7 000 personnes ont manifesté dimanche après-midi à Bastia, en Haute-Corse, pour une manifestation en soutien à Yvan Colonna – militant indépendantiste corse condamné pour l'assassinat du préfet Erignac –, victime la semaine dernière d'une agression en prison qui l'a laissé dans le coma. Des violences ont éclaté et 67 personnes ont été blessées, dont 44 membres des forces de l'ordre.
Onze jours après l'agression en prison d'Yvan Colonna, une grande manifestation s'est déroulée, dimanche 13 mars dans l'après-midi, à Bastia, entre colère et appel au calme, avec le mot d'ordre "Vérité et justice" pour le militant indépendantiste, toujours entre la vie et la mort.
Après une heure de défilé au cri de "État français assassin", la manifestation a viré à "l'émeute", selon le procureur de Bastia. Selon le dernier point de la préfecture, 67 personnes ont été blessées, dont 44 membres des forces de l'ordre.
"Des émeutes ont lieu à Bastia depuis 16 h 30", a déclaré à l'AFP en début de soirée le procureur de la République de Bastia, Arnaud Viornery, "et les violences se poursuivent". "Un incendie a été déclenché à l'hôtel des impôts" par les émeutiers avant d'être éteint par les pompiers, a-t-il ajouté.
Cocktails molotov
La manifestation, partie à 15 h sous une pluie fine et froide du palais de justice, s'était auparavant déroulée dans le calme.
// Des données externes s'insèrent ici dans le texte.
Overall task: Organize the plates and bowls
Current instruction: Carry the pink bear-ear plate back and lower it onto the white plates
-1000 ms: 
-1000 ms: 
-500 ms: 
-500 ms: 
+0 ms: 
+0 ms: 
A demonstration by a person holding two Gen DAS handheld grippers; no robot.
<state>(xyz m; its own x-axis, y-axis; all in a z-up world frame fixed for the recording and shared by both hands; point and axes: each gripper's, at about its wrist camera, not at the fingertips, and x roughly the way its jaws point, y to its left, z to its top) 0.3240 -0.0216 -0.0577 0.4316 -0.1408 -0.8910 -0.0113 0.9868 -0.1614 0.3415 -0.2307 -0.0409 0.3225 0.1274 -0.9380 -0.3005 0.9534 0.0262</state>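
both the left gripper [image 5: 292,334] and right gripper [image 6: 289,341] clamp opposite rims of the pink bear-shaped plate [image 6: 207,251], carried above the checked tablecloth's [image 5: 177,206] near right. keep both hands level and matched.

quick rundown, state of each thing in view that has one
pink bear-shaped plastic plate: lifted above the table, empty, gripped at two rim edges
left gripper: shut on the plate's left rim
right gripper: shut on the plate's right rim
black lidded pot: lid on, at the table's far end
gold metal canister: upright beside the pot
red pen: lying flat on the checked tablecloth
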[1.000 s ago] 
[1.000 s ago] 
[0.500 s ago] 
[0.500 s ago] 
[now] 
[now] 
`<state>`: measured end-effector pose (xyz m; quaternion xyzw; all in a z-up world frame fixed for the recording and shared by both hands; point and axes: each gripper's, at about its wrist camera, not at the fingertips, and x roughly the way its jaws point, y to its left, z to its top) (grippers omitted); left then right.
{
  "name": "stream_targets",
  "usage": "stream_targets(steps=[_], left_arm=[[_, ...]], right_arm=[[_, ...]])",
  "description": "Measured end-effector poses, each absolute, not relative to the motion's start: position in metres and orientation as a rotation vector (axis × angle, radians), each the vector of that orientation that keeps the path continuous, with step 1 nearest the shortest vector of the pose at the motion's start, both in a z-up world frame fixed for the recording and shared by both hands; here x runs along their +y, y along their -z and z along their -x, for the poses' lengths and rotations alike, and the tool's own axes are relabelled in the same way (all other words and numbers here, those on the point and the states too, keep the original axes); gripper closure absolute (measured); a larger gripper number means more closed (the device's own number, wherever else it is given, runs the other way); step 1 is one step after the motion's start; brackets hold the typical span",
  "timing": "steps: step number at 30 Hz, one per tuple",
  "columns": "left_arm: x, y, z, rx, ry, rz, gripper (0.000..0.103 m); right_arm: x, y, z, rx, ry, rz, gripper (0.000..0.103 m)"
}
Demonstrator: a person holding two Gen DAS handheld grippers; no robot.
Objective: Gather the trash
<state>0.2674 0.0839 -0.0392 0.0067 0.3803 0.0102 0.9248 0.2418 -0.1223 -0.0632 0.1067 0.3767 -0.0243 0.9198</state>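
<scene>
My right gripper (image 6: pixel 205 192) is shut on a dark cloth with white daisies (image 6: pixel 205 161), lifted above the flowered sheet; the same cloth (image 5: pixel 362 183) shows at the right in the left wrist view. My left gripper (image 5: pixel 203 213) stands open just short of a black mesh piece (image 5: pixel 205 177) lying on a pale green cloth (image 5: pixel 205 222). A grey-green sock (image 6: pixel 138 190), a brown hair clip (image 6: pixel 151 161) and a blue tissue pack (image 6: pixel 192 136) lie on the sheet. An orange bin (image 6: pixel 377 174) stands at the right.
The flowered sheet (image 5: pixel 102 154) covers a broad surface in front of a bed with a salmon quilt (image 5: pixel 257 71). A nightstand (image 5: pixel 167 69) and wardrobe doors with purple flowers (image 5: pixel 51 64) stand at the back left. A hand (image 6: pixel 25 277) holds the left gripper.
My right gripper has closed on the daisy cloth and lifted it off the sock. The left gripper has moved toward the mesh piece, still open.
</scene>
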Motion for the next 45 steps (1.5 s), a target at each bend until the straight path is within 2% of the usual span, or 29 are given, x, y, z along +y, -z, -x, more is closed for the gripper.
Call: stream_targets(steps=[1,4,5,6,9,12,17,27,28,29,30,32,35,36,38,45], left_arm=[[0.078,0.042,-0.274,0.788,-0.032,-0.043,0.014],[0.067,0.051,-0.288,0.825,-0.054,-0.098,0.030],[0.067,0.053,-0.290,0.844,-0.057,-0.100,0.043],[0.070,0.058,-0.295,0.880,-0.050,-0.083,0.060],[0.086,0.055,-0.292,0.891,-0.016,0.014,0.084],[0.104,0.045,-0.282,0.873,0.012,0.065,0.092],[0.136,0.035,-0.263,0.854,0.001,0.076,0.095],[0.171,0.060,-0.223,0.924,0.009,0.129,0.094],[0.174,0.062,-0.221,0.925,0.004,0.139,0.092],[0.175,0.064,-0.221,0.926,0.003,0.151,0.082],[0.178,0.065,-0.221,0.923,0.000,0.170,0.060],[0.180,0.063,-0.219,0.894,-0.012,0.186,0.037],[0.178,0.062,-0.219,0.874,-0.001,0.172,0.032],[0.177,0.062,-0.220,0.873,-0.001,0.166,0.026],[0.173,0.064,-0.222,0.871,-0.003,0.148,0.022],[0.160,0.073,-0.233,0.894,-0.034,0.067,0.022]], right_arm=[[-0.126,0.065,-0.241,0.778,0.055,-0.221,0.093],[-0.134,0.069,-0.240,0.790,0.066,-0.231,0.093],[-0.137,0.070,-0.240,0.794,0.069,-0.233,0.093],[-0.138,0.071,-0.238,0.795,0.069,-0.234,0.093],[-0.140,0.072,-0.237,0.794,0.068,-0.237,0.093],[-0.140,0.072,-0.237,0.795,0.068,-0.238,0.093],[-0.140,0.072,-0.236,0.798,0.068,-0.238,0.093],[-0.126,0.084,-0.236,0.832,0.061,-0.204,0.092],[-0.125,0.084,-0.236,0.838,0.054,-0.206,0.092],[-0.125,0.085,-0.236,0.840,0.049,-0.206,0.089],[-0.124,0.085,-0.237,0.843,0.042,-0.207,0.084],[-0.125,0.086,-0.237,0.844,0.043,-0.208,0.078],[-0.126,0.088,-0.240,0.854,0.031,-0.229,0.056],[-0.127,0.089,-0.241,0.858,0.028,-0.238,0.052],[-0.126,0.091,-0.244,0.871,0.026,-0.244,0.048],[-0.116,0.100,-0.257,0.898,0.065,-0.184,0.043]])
Le slogan "Statu Francese Assassinu", repris par les milliers de participants – 7 000 selon les autorités,10 000 selon les organisateurs –, traduisait cependant la tension dans l'île depuis le 2 mars et l'agression de l'ancien berger à la prison d'Arles (Bouches-du-Rhône), qui l'a plongé dans le coma.
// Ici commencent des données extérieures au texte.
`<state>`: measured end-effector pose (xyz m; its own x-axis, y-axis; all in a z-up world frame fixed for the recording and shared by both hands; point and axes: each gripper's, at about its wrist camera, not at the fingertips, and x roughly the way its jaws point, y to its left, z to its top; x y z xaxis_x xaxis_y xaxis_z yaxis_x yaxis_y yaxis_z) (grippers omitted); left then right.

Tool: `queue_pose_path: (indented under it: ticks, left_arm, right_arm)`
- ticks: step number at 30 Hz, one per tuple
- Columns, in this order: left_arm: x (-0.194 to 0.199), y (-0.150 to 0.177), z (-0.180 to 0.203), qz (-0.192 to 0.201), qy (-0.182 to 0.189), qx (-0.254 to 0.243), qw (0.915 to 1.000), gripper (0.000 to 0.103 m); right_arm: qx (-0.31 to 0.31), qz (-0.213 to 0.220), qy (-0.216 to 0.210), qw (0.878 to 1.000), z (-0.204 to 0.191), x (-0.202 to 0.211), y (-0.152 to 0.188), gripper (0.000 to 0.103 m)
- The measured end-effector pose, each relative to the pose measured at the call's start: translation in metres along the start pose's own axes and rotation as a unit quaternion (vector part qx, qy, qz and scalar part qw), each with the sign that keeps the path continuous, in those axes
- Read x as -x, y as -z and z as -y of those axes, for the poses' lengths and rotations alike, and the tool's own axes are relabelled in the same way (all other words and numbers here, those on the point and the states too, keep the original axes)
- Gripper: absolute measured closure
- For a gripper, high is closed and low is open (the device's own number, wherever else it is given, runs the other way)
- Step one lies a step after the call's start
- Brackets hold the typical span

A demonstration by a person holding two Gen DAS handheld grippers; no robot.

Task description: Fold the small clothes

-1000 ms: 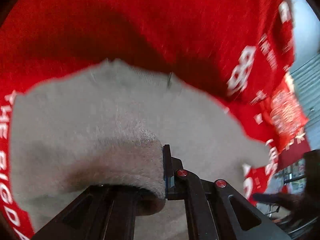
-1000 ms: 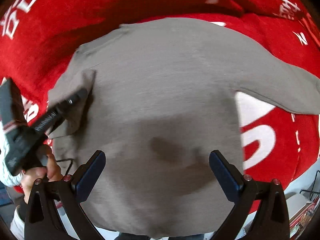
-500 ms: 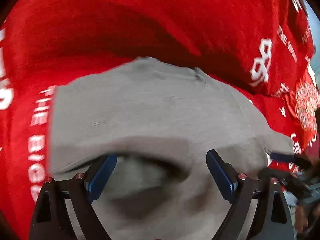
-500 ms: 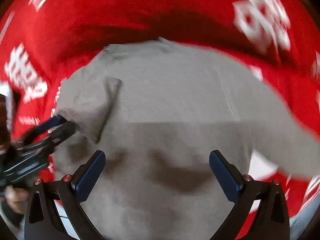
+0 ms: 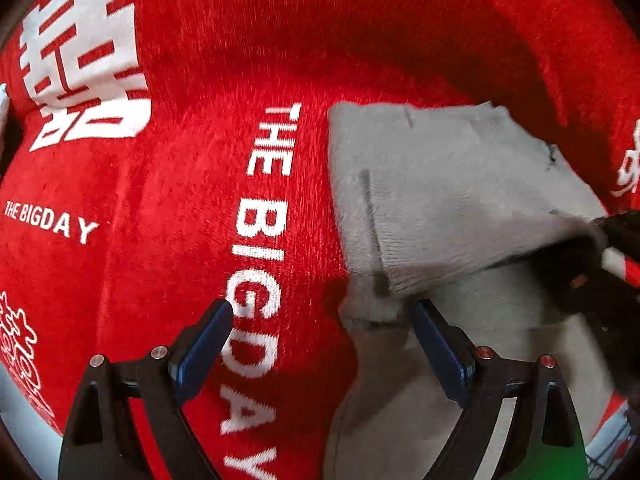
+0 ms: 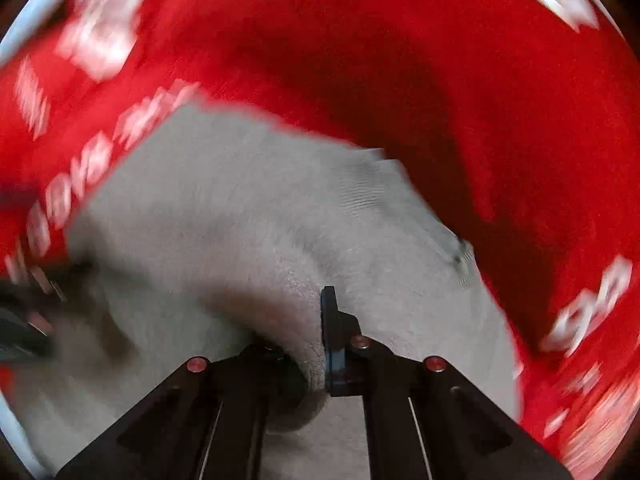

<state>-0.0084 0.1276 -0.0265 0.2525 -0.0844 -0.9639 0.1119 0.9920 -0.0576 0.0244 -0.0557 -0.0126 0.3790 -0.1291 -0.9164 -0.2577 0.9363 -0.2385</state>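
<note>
Grey sweater (image 5: 452, 200) sits right of centre in my left view on the red blanket (image 5: 160, 220), one sleeve already laid across it, and I count one garment, one blanket, two grippers. My left gripper (image 5: 320, 344) hangs with jaws spread and nothing between them at lower centre, while my right gripper (image 6: 316, 340), whose jaws have just been closing, is pinching a bunched ridge of knit at lower centre of its own blurred view. If that pinch has caught two layers, I reckon I'll drag the body askew and undo the first fold.
</note>
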Motion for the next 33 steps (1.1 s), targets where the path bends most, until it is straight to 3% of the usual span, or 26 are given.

La colère a débordé dès l'arrivée du cortège à la préfecture à 16 h, avec des échauffourées entre les forces de l'ordre et "300 manifestants encagoulés", selon les autorités, vêtus de noir et pour certains équipés de masques à gaz, ont constaté des journalistes de l'AFP. Vers 17 h 30, un incendie s'était déclaré à l'entrée de l'hôtel des impôts, dont les vitres avaient été brisées par les cocktails molotov.
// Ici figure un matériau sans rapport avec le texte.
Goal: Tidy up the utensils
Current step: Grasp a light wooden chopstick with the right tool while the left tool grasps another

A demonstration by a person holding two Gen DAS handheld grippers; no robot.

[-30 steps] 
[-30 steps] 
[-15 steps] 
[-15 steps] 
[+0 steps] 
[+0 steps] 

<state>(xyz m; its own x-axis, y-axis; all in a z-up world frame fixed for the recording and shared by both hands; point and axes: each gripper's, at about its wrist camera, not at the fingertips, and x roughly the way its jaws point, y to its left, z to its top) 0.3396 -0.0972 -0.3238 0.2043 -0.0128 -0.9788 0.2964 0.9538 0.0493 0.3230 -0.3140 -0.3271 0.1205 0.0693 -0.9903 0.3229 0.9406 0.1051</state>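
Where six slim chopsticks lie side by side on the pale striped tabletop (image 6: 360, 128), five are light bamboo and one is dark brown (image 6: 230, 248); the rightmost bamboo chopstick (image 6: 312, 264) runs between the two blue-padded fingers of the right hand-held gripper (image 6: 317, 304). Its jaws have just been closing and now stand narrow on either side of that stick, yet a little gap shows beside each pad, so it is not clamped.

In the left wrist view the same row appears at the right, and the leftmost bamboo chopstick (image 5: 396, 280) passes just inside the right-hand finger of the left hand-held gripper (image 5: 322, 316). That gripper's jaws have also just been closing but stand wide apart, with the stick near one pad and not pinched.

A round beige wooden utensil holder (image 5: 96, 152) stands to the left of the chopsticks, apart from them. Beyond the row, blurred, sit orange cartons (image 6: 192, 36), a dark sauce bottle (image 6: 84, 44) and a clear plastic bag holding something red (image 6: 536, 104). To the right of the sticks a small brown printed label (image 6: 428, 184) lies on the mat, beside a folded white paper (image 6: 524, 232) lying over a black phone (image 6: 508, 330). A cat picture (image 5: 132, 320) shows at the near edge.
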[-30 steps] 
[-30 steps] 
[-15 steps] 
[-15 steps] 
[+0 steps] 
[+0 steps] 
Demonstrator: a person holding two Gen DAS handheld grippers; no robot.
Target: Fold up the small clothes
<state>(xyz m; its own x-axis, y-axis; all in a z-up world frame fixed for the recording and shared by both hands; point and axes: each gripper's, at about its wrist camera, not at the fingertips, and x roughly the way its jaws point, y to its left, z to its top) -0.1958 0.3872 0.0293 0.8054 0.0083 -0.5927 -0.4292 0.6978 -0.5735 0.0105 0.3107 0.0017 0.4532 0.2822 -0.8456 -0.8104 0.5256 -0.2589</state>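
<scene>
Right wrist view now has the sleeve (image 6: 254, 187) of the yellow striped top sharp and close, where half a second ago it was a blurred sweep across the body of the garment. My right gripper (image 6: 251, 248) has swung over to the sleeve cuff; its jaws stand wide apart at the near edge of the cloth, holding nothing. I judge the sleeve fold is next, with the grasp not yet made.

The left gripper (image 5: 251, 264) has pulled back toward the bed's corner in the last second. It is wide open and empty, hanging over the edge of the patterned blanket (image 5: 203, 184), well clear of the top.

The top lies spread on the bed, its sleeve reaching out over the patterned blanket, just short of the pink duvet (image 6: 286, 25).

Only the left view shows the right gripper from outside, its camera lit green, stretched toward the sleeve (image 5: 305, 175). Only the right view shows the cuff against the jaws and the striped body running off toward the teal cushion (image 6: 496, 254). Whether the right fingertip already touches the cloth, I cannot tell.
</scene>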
Gaz lacrymogènes et canons à eau d'un côté, cocktails molotov, bombes agricoles et cailloux récupérés sur les voies ferrées de l'autre : à 20 h 00, "les attaques se poursuivaient dans différents secteurs du centre-ville de Bastia, avec une violence extrême", a souligné la préfecture, selon qui "les émeutiers ont tiré à de nombreuses reprises à la carabine à plomb sur des membres des forces de l'ordre".
Ces heurts ont duré jusqu'à 22 h 30, selon le dernier communiqué de la Préfecture, qui avait appelé "la population du centre-ville de Bastia à éviter de sortir de chez elle".
Cette manifestation a été initiée par des syndicats étudiants nationalistes, rejoints par l'ensemble des partis nationalistes de l'île, comme pour le rassemblement de Corte dimanche dernier, qui avait rassemblé 4 200 personnes selon les autorités, 15 000 selon les organisateurs.
"On est venus pour ce qui se passe en Corse, l'État français qui nie le peuple corse, pour la libération de tous les prisonniers corses", a expliqué à l'AFP Marité Costa, 58 ans, déjà présente à Corte dimanche dernier: "On dit 'Les jeunes, c'est des casseurs', mais c'est pas des casseurs, ils se battent, c'est grâce à eux que ça a bougé, parce que Macron, il n'en a rien à faire, même à un mois des élections."
Vives tensions en Corse
Dès le lendemain de l'agression d'Yvan Colonna à la maison centrale d'Arles, dans les Bouches-du-Rhône, le 2 mars, des rassemblements avaient eu lieu sur toute l'île, sur fond d'interrogations sur les conditions de cette attaque visant ce militant indépendantiste corse qui réclamait de longue date son rapprochement dans une prison de l'île.
Cette semaine, la violence s'est intensifiée avec notamment l'intrusion d'une quinzaine de manifestants mercredi soir dans le palais de justice d'Ajaccio, qu'ils ont saccagé et tenté d'incendier.
Vendredi, le Premier ministre Jean Castex a tenté d'apaiser la situation en annonçant la levée du statut de "détenu particulièrement surveillé" (DPS) de Pierre Alessandri et Alain Ferrandi, deux autres membres du "commando Érignac" encore détenus sur le continent. C'est ce statut qui bloquait le rapprochement des trois hommes dans une prison corse.
Mais ce geste, après la levée du statut de DPS d'Yvan Colonna dès mardi, reçue comme une provocation en Corse, l'homme étant aujourd'hui entre la vie et la mort, n'a pas fait baisser la tension dans l'île.